Authentic believers care about the church.  They care about the body, the people, each person with a name ...matters.  Nobody should slip through the gaps or be left in their misery, because authentic people who commune with God know that this battle is not against flesh and blood (he or she or they are not the enemy), but that God cares about His sheep and would even be willing to leave 99 to search for one lost one.  It's not about the numbers but about each and every one of His own that matters.  I may not be able to know each and every person, but I can focus on the in front of me, next to me, or near me so that everywhere I go there is someone to care for.  

Now I'm not saying that if you don't possess these qualities then you are not authentic, or maybe ...maybe I am.  Because I don't possess all these qualities in my inner character, yet that does not mean they are not true.  The Word is true and God is true, even if that makes everyone a liar, including myself. 
(Romans 3:4- "By no means! Let God be true though every one were a liar, as it is written, “That you may be justified in your words, and prevail when you are judged.”). The reason I'm pointing these things out about authenticity is to show us and myself how much grace we receive each day as we admit to the truth about our hearts--as we take this journey with God of honesty and cultivate an authentic relationship with Him.  The hard part is seeing how far and evil we are, but the glorious part is being washed in the gospel and in His will every single time.  There is no fear in His perfect love.  The goodness of God outweighs the evil in the world ....there's no comparison!

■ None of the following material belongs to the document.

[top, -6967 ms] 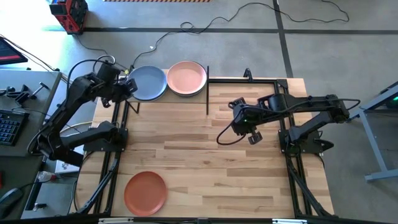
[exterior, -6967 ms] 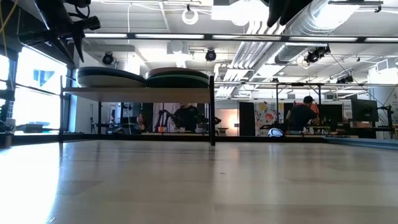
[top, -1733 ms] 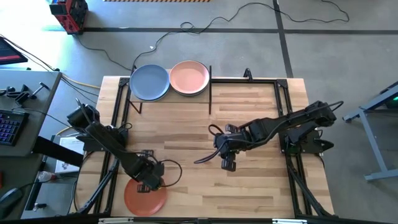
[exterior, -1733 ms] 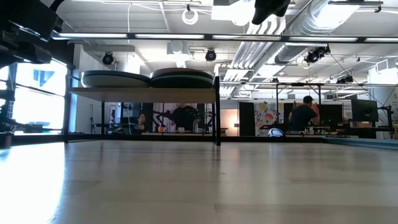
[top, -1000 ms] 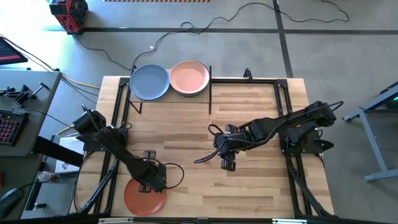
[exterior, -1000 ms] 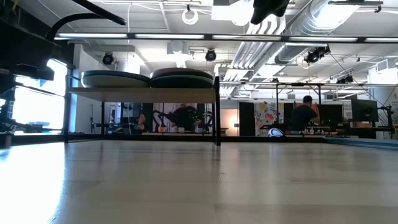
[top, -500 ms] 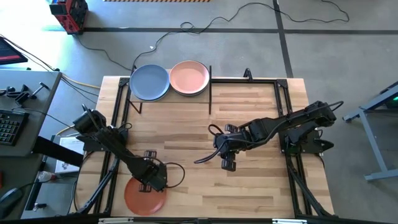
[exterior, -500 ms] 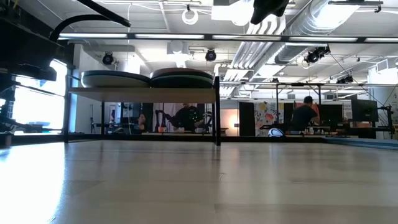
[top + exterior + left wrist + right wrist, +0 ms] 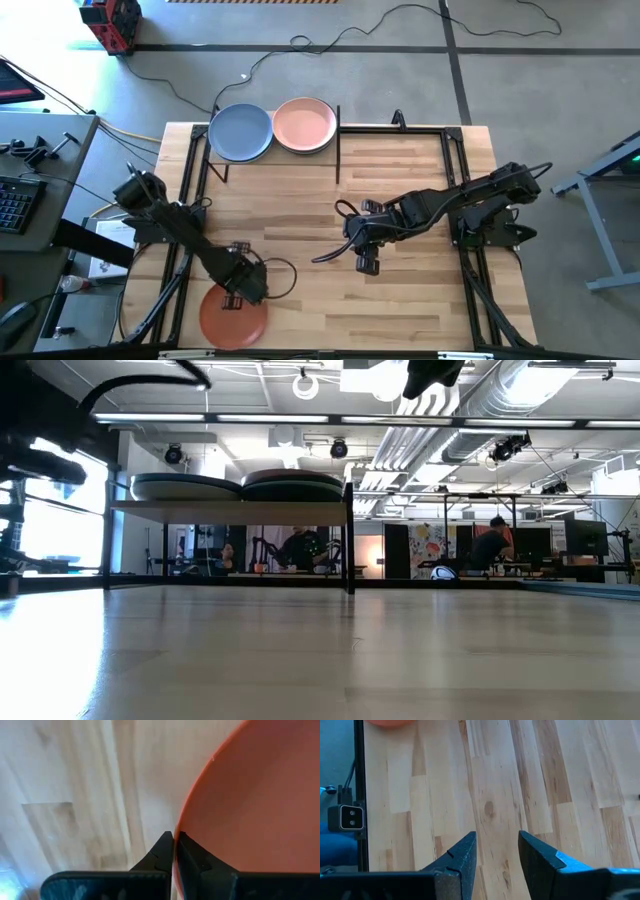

This means that even when we have moments where we begin to lose hope, we see that we only began to lose hope because we first trusted in God to do a good work, and what we expected God to do is not what we see, yet that does not mean He did not do a good work nor does it mean that we did not hope in Him, it must mean we are now at the place where we let go of our expectations and trust more deeply in God.  This inception of hope and trust goes deeper and deeper and deeper as we walk honestly and hopefully and trustfully with God for the completion of His will. 

“My hand will be against the prophets who see false visions and speak lying divinations. They will not be present in the fellowship of My people or be recorded in the register of the house of Israel, and they will not enter the land of Israel. Then you will know that I am the Lord Yahweh."

Now when the wall has fallen, will you not be asked, ‘Where is the coat of whitewash that you put on it?’

You profane Me in front of My people for handfuls of barley and scraps of bread; you kill those who should not die and spare those who should not live, when you lie to My people, who listen to lies.”
Ezekiel 13:3, 5, 9, 12, 19

Real is real.  A coat of whitewash cannot withstand the day of its destruction by God, but the one who has put their hope and trust in God as their refuge will never be abandoned.  
Real is real.  

Be real about trusting God for the outcome.